Description of the task:
Set down each line of the data below exactly.

++++ Data provided ++++

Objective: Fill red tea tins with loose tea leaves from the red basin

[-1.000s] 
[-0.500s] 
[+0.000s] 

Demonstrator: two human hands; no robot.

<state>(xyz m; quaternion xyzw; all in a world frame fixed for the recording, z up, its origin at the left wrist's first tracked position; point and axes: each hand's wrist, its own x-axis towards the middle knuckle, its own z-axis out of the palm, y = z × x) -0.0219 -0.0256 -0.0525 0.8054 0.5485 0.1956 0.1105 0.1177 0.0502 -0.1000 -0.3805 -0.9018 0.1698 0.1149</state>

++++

Output below:
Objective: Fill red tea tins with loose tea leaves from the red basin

[-1.000s] 
[-0.500s] 
[+0.000s] 

Demonstrator: two human hands; no robot.

<state>(xyz m; quaternion xyzw; all in a world frame fixed for the recording, z up, its origin at the left wrist's first tracked position; point and axes: each hand's wrist, its own x-axis towards the middle knuckle, its own z-axis out of the palm, y = z × x) -0.0219 -0.0256 -0.0525 0.8054 0.5485 0.1956 0.1105 0.1177 0.0502 -0.1000 -0.3805 -0.9018 0.1698 0.1149</state>

Now the output is complete.